- **WORK TO COMPLETE**: Print the data that follows again, keeping every line exact.

════════

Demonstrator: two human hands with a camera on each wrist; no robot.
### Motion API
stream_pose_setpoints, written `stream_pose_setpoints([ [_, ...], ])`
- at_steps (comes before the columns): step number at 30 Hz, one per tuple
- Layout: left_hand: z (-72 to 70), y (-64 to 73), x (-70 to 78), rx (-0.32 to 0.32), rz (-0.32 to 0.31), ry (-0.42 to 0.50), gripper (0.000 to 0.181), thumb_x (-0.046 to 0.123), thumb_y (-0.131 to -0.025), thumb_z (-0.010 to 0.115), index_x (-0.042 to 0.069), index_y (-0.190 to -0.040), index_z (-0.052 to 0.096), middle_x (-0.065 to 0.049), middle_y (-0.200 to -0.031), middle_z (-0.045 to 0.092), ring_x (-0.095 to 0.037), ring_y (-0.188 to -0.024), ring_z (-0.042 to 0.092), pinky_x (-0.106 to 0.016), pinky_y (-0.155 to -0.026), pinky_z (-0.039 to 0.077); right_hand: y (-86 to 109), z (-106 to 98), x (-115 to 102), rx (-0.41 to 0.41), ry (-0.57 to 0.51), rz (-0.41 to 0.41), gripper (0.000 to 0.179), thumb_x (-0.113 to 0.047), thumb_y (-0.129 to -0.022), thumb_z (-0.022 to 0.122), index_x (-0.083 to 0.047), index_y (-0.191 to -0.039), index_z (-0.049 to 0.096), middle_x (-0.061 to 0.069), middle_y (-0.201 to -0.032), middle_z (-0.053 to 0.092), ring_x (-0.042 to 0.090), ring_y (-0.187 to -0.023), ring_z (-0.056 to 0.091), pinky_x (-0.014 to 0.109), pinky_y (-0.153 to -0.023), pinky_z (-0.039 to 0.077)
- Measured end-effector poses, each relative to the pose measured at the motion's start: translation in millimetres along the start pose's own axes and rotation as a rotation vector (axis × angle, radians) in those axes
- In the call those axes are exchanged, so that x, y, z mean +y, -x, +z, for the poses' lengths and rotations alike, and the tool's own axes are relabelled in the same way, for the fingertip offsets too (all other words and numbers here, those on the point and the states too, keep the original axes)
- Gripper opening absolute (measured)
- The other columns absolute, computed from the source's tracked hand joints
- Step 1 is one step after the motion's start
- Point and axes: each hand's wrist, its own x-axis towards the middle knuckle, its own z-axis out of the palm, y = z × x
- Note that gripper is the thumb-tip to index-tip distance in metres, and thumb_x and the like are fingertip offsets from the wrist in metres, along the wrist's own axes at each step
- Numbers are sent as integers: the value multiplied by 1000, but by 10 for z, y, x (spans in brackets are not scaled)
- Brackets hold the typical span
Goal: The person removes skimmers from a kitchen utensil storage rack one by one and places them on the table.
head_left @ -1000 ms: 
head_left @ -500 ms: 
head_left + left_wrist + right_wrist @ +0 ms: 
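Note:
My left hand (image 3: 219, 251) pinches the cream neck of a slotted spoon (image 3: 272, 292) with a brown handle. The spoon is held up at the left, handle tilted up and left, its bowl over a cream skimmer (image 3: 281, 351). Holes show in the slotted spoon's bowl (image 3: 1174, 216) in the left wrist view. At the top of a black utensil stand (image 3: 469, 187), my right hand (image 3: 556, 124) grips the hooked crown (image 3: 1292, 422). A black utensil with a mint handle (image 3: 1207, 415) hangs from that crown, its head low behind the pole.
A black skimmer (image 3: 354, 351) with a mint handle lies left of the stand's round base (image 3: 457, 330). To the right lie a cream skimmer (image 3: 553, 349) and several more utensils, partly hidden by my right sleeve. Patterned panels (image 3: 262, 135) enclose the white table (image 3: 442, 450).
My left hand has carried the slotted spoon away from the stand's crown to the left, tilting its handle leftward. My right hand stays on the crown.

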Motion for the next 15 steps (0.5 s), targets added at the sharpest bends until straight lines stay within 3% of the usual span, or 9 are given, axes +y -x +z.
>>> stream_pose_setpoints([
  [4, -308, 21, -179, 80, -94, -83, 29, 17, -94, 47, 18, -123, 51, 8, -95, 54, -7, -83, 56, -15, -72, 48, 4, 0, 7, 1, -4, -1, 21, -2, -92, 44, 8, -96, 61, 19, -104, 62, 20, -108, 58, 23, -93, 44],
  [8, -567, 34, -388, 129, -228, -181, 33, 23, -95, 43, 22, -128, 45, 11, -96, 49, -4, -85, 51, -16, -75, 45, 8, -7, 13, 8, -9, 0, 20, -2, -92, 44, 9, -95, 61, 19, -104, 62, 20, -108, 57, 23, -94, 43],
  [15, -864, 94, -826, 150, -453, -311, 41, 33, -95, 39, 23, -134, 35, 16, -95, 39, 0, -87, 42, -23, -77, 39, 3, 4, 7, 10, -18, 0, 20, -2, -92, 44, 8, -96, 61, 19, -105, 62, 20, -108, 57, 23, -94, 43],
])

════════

- **RESPONSE**:
Demonstrator: two human hands with a camera on each wrist; no robot.
### Motion API
stream_pose_setpoints, written `stream_pose_setpoints([ [_, ...], ])`
- at_steps (comes before the columns): step number at 30 Hz, one per tuple
- Layout: left_hand: z (-72 to 70), y (-64 to 73), x (-70 to 78), rx (-0.32 to 0.32), rz (-0.32 to 0.31), ry (-0.42 to 0.50), gripper (0.000 to 0.181), thumb_x (-0.046 to 0.123), thumb_y (-0.131 to -0.025), thumb_z (-0.010 to 0.115), index_x (-0.042 to 0.069), index_y (-0.190 to -0.040), index_z (-0.052 to 0.096), middle_x (-0.065 to 0.049), middle_y (-0.200 to -0.031), middle_z (-0.045 to 0.092), ring_x (-0.095 to 0.037), ring_y (-0.188 to -0.024), ring_z (-0.042 to 0.092), pinky_x (-0.106 to 0.016), pinky_y (-0.155 to -0.026), pinky_z (-0.039 to 0.077); right_hand: y (-86 to 109), z (-106 to 98), x (-115 to 102), rx (-0.41 to 0.41), ry (-0.57 to 0.51), rz (-0.41 to 0.41), gripper (0.000 to 0.179), thumb_x (-0.113 to 0.047), thumb_y (-0.129 to -0.022), thumb_z (-0.022 to 0.122), index_x (-0.083 to 0.047), index_y (-0.191 to -0.039), index_z (-0.049 to 0.096), middle_x (-0.061 to 0.069), middle_y (-0.201 to -0.032), middle_z (-0.053 to 0.092), ring_x (-0.042 to 0.090), ring_y (-0.187 to -0.023), ring_z (-0.056 to 0.091), pinky_x (-0.014 to 0.109), pinky_y (-0.153 to -0.023), pinky_z (-0.039 to 0.077)
- Measured end-effector poses, each relative to the pose measured at the motion's start: translation in millimetres along the start pose's own axes and rotation as a rotation vector (axis × angle, radians) in those axes
- In the call those axes are exchanged, so that x, y, z mean +y, -x, +z, for the poses' lengths and rotations alike, and the tool's own axes are relabelled in the same way, for the fingertip offsets too (all other words and numbers here, those on the point and the states too, keep the original axes)
- Gripper opening absolute (measured)
- The other columns absolute, computed from the source's tracked hand joints
- Step 1 is one step after the motion's start
- Point and axes: each hand's wrist, its own x-axis towards the middle knuckle, its own z-axis out of the palm, y = z × x
- Note that gripper is the thumb-tip to index-tip distance in metres, and thumb_x and the like are fingertip offsets from the wrist in metres, along the wrist's own axes at each step
- Numbers are sent as integers: the value multiplied by 1000, but by 10 for z, y, x (spans in brackets are not scaled)
- Brackets hold the typical span
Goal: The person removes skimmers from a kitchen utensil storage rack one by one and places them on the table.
head_left @ -1000 ms: 
head_left @ -500 ms: 
head_left + left_wrist + right_wrist @ +0 ms: 
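Note:
My left hand (image 3: 219, 251) pinches the cream neck of a slotted spoon (image 3: 272, 292) with a brown handle. The spoon is held up at the left, handle tilted up and left, its bowl over a cream skimmer (image 3: 281, 351). Holes show in the slotted spoon's bowl (image 3: 1174, 216) in the left wrist view. At the top of a black utensil stand (image 3: 469, 187), my right hand (image 3: 556, 124) grips the hooked crown (image 3: 1292, 422). A black utensil with a mint handle (image 3: 1207, 415) hangs from that crown, its head low behind the pole.
A black skimmer (image 3: 354, 351) with a mint handle lies left of the stand's round base (image 3: 457, 330). To the right lie a cream skimmer (image 3: 553, 349) and several more utensils, partly hidden by my right sleeve. Patterned panels (image 3: 262, 135) enclose the white table (image 3: 442, 450).
My left hand has carried the slotted spoon away from the stand's crown to the left, tilting its handle leftward. My right hand stays on the crown.
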
Motion for the next 15 steps (0.5 s), targets added at the sharpest bends until straight lines stay within 3% of the usual span, or 9 are given, axes +y -x +z.
>>> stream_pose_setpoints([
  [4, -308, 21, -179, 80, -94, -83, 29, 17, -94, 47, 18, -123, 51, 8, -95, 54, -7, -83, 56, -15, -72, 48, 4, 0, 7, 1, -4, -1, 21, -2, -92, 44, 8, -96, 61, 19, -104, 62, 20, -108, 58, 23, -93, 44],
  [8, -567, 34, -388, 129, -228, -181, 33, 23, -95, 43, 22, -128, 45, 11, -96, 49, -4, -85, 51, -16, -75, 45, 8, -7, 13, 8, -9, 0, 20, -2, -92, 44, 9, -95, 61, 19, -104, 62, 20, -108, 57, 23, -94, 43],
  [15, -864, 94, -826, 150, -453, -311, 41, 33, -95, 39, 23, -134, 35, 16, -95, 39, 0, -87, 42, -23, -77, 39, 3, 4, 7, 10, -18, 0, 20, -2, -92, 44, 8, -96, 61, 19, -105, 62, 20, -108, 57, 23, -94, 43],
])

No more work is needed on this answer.